On one hand, A acknowledges that the course itself, while rigorous, is designed to help students prepare for other higher-level math courses and build a foundational understanding of calculus. “I think that the online format allows students to access a lot of different resources and questions, either through the mastery assessments or homework assignments.” Similarly, the Reddit contributor writes that while “[Math] 115/116 are extremely work heavy and hard classes…[they do] make you better at calculus.” In fact, the Redditor explains that the math department can be ”extremely extremely effective, vibrant, and fun especially for students who are a pure/honors math major.” This is not a surprise; Michigan’s mathematics program is ranked 12th in the nation by US News––just one ranking behind Yale University. Upper-level math classes like 295 and 296, the post explains, also have a grade floor of an A- in 295 and a B- in 296 respectively––a contrast to the 9% of students that get an A in MATH 115 (Atlas).
The issue, it seems, lies with the workload. A reveals that she spends the majority of her time doing calculus homework compared to her other classes and clubs. This phenomenon appears to be widespread across other students in her class, who are taking the course to fulfill a non-major requirement. “One of the things we work on is team homework, and I am not sure how well-structured that is for someone’s grade or someone’s learning standards because people all learn differently,” A tells Consider. “Because it is an introductory class, there are students who are more proactive than others and students who slack off and push work toward their team members. This, in turn, causes a power imbalance between who is doing what work, how much of it, and why.” A does not see the team homework as particularly conducive to students’ learning curve as those who are more focused on their grades will put in more effort into the problem sets than those who might care less; “divide and conquer” is also another popular strategy when it comes to completing team homework, raising the question of whether students are learning or simply completing problems that they already know how to do. Similarly, the Redditor writes, “[t]here is so much work in these classes that it is very easy to drown. Even if you are learning a lot, you constantly feel behind and stressed over your grades. GSIs are unable to provide help for the biggest problem: workload. It is so hard to teach someone who is caught behind because of a difficult workload.”

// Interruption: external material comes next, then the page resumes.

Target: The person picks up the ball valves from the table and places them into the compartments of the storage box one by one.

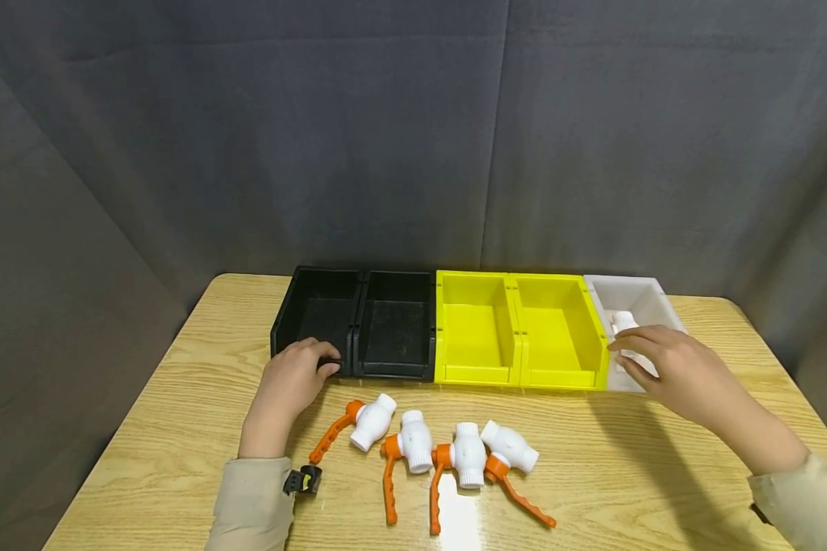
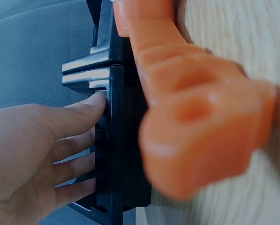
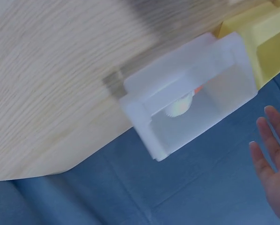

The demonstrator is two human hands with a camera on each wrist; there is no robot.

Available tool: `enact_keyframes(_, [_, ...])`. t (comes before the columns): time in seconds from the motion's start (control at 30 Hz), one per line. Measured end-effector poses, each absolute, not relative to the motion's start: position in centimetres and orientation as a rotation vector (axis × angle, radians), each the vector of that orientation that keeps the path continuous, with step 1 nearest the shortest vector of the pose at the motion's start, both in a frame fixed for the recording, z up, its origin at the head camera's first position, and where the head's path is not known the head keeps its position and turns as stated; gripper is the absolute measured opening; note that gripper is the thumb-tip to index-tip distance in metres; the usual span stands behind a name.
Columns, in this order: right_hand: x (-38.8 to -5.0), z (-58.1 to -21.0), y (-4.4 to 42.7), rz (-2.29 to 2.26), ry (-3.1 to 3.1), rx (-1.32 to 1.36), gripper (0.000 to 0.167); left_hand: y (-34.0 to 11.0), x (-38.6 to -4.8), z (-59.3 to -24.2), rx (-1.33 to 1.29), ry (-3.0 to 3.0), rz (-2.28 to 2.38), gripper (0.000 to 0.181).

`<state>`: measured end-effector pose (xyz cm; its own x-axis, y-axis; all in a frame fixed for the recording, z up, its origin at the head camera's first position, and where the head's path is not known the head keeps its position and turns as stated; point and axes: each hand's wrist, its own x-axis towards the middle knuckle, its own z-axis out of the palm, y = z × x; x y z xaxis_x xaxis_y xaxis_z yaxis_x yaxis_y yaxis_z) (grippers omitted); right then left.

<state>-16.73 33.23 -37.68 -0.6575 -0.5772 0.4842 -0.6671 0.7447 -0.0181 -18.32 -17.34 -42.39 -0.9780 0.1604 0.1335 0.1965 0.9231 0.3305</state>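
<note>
My left hand [image 1: 291,380] grips the front rim of the leftmost black bin [image 1: 282,321]. In the left wrist view the thumb lies on the outer side of that wall and the other fingers reach over inside. My right hand [image 1: 682,373] hovers over the front of the white bin [image 3: 154,147] at the right end, and its fingers [image 3: 271,133] are spread and hold nothing. Inside the white bin lies a white ball valve [image 1: 622,321], partly hidden by the hand. A valve's orange handle [image 2: 196,117] looms close to the left wrist camera.
Several white ball valves [image 1: 416,441] with orange handles lie in a row before the bins. Between the left bin and the white one stand another black bin [image 1: 395,329] and two yellow bins [image 1: 478,325]. A grey curtain [image 1: 413,153] hangs behind the wooden table [image 1: 165,428].
</note>
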Motion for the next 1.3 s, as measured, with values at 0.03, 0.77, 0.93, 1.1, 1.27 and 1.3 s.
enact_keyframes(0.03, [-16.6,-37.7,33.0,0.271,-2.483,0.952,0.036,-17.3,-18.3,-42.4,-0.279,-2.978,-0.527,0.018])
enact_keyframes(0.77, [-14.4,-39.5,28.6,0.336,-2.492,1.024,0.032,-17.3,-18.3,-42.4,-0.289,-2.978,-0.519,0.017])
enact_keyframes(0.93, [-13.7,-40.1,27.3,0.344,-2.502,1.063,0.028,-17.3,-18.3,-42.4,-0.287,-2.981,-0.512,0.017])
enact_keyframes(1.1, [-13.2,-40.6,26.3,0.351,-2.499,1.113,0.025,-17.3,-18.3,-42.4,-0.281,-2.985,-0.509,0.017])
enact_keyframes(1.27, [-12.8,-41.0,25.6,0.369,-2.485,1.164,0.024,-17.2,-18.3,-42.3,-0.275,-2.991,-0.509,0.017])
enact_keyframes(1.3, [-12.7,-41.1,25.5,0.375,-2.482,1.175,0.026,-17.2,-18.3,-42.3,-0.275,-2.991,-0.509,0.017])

Nonetheless, the math department is currently undergoing course restructuring—largely focusing on intro courses. Kristen Moore, the Associate Chair for Education in the Department of Mathematics, wrote to the Michigan Daily that “[the department is] currently working with the University’s Center for Research on Learning and Teaching and the College of Literature, Science & the Arts to improve the assessment in our introductory courses and the support that we provide our instructors. At the end of the day, our goal is for students to learn mathematics at a deep and fundamental level.” While Dr. Moore was not specific about a timeline for this restructuring, hopefully, this innovation will lead to constructive student-centered changes in the future.